Wizz Air sai das operações em Abu Dhabi devido a problemas de motor e pressões de custo

Wizz Air sai das operações em Abu Dhabi devido a problemas de motor e pressões de custo
Ananthu C U
14 de jul. de 2025, 11:45 AM
  • A Wizz Air suspenderá as operações em Abu Dhabi até 1º de setembro de 2025, devido à instabilidade geopolítica.
  • A companhia aérea se concentra nos principais mercados europeus para garantir crescimento e estabilidade de longo prazo.
  • A saída levanta preocupações sobre a sustentabilidade da aviação de baixo custo na volátil região do Golfo.

A Wizz Air Holdings Plc anunciou que suspenderá suas operações em Abu Dhabi a partir de 1º de setembro, marcando o fim de uma joint venture que durou mais de meia década.

A decisão ocorre no momento em que a transportadora húngara de baixo custo continua a lidar com problemas prolongados de motores, custos elevados e ventos contrários geopolíticos e regulatórios no Oriente Médio.

O CEO Jozsef Varadi disse que a saída melhorará a lucratividade geral da companhia aérea, liberando aeronaves aterradas e redistribuindo-as para mercados mais viáveis.

"Quanto mais operamos em Abu Dhabi, mais motores temos que aterrar", observou Varadi, referindo-se ao clima quente que agrava o desgaste dos motores Pratt & Whitney da companhia aérea.

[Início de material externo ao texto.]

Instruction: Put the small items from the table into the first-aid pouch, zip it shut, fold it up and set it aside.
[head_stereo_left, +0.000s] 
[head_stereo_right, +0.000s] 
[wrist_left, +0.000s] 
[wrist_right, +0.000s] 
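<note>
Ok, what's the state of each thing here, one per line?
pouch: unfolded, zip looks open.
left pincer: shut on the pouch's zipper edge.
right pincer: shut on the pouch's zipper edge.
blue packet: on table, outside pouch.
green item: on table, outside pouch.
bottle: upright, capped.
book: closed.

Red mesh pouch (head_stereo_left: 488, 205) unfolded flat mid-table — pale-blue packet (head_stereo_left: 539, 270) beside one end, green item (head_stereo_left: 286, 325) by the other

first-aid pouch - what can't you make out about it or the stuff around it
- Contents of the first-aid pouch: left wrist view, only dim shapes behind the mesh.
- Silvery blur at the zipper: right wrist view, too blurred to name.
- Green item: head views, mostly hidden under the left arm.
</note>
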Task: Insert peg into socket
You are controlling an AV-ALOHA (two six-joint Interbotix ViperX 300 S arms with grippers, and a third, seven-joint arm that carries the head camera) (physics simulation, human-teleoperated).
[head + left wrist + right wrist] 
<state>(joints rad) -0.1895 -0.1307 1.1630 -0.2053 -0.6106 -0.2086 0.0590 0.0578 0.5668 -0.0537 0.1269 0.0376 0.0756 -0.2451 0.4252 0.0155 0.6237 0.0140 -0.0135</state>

A retração de Abu Dhabi é o mais recente passo no esforço mais amplo da Wizz para otimizar sua base de custos e realinhar sua estratégia operacional. A mudança segue um período turbulento para a companhia aérea, incluindo sua queda mais acentuada de todos os tempos em junho, depois de registrar custos acima do esperado em seus resultados.

Problemas no motor e custos crescentes pesam na estratégia

A Wizz Air enfrentou desafios crescentes ligados à sua frota Airbus SE, particularmente os problemas de manutenção contínuos com os motores Pratt & Whitney.

O ambiente operacional hostil em Abu Dhabi tem sido especialmente problemático, levando a um número significativo de aeronaves sendo aterradas.

Em junho, a companhia aérea informou que os custos do ano fiscal de 2026 devem aumentar ligeiramente devido à aposentadoria de aeronaves, jatos aterrados e atrasos nos acordos aeroportuários de economia de custos.

Esses problemas levaram a companhia aérea a reavaliar sua exposição a climas mais quentes, com Varadi afirmando anteriormente que a Wizz reduziria os voos nessas regiões para preservar a vida útil do motor.

A revisão agora se estendeu à estratégia de frota da Wizz, incluindo discussões com a Airbus SE sobre a modificação do pedido de 47 jatos A321XLR de longo alcance.

A Wizz atualmente opera duas rotas A321XLR entre Londres Gatwick e o Oriente Médio, mas está "revisando com muito cuidado" os planos para expandir os serviços usando a aeronave de longo alcance.

O objetivo mais amplo da companhia aérea é minimizar as interrupções causadas por restrições relacionadas à frota e concentrar recursos onde possam ser implantados de forma mais eficaz.

Reorientação para os principais mercados europeus

À medida que a Wizz reduz sua presença no Oriente Médio, a companhia aérea planeja voltar sua atenção para seus principais mercados na Europa Central e Oriental.

Varadi reconheceu que esta região tem sido mal atendida devido ao foco anterior da empresa em Abu Dhabi e seus desafios de frota.

Espera-se que a redistribuição de aeronaves e pessoal para a Europa aumente a eficiência operacional e apoie o crescimento na região.

A equipe da Wizz Air baseada em Abu Dhabi receberá novas funções nas operações europeias, garantindo a continuidade e minimizando a perda de empregos.

A empresa pretende fortalecer sua posição nos principais mercados europeus, onde a demanda permanece robusta e a infraestrutura é mais adequada às suas capacidades atuais de frota.

As ações da Wizz subiram até 2% em Londres na segunda-feira após o anúncio, embora agora as ações estejam sendo negociadas em alta de apenas 0,97%.

Apesar da recuperação modesta, as ações permanecem perto de sua mínima de 52 semanas e caíram mais de 26% no acumulado do ano.